# Visualization of Ground Truth and all 4 Clustering Algorithm

According to our evaluation of the three implemented clustering algorithms DBSCAN, Affinity Propagation and BIRCH, we want to visualize all clustering algorithms regarding our Spotify dataset.

In [2]:
# Modify sys.path to allow imports of own modules
import os
import sys
import numpy as np
import matplotlib.pyplot as plt
import plotly.express as px
from sklearn.manifold import TSNE

BASE_DIR = os.path.join(os.path.abspath(""), "..")
sys.path.insert(0, BASE_DIR)

from clustering import dbscan
from clustering.affinity_propagation import affinity_propagation
from clustering import birch

from data.datasource import load_X_y

In [3]:
# Load dataset
X, y, df = load_X_y(os.path.join(BASE_DIR, "data", "SpotifyFeatures.csv"), sample_size=500)

np.random.seed(42)

n_samples, n_dims = X.shape

# 2D Visualization

In [4]:
# Dimensional Reduction with T-SNE to 2D
tsne_2d = TSNE(n_components=2, perplexity=60) # larger perplexity for larger datasets
X_tsne_2d = tsne_2d.fit_transform(X)

# 3D Visualization


In [5]:
# Dimensional Reduction with T-SNE to 3D
tsne_3d = TSNE(n_components=3, perplexity=60) # larger perplexity for larger datasets
X_tsne_3d = tsne_3d.fit_transform(X)

In [9]:
def get_3Dclustering(y, X_tsne_3d, path):
    labels = np.squeeze(y)

    colors = ['#37003c', '#2c0041', '#210046', '#16004b', '#0b0050', '#000055', '#00045a', '#00095f', '#000e64', '#001369',
          '#00186e', '#001d73', '#002178', '#00267d', '#002b82', '#003087', '#00358c', '#003a91', '#003f96', '#00449b',
          '#0049a0', '#004ea5', '#0053aa', '#0058af', '#005db4']
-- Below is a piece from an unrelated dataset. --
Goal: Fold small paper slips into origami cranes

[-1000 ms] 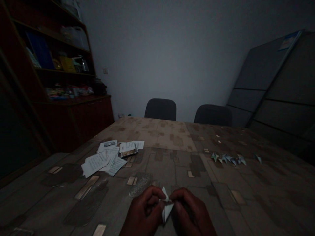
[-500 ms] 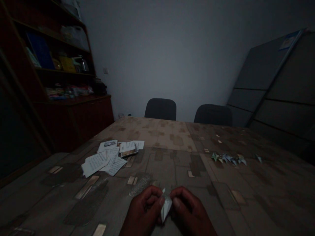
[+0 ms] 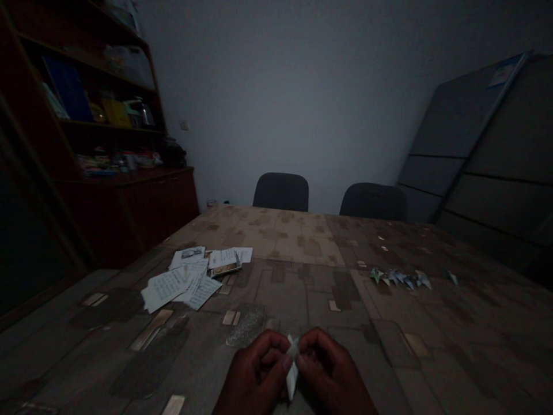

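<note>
A small piece of folded white paper (image 3: 292,380), narrow and pointed at its lower end, is pinched between my two hands near the front of the table. My left hand (image 3: 259,369) grips its left side between thumb and forefinger. On the other side, my right hand (image 3: 330,366) pinches it the same way, with the remaining fingers curled in. A short tip of the paper sticks up between the forefingers. The room is dim, so the fold lines are hard to make out.
Loose printed paper cards (image 3: 185,279) lie spread at the left of the patterned tablecloth (image 3: 298,300). Several small folded paper figures (image 3: 401,279) stand in a row at the right. Two dark chairs (image 3: 280,191) are behind the table, and a shelf cabinet (image 3: 129,196) stands at the left.
The folded paper has turned more upright and looks narrower, its lower point shifting slightly right and down. Both hands still pinch it, with the right thumb now closer to the left.
</note>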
    color_map = {label: color for label, color in enumerate(colors)}
    labels = labels.astype(str)

    fig = px.scatter_3d(
        x=X_tsne_3d[:, 0], y=X_tsne_3d[:, 1], z=X_tsne_3d[:, 2],
        color=labels, 
        color_discrete_map = color_map,
        labels={'color': 'Cluster ID'}
    )

    fig.update_traces(marker_size=2)
    fig.write_html(path) # "./ground_truth_3d.html"
    fig.show()

    return 

### Ground Truth Data

In [10]:
get_3Dclustering(df.genre, X_tsne_3d, path=os.path.join(BASE_DIR, "docs", "ground_truth_3d.html"))

### DBSCAN Clustering Algorithm

In [12]:
# DBSCAN config
eps = 0.3244
dbscan_clustering = dbscan.dbscan(X, epsilon=eps, min_points=20)
clustercenter_indices, dbscan_labels = dbscan_clustering

In [13]:
# 3D with Rotation for DBSCAN
get_3Dclustering(dbscan_labels, X_tsne_3d, path=os.path.join(BASE_DIR, "docs", "dbscan_3d.html"))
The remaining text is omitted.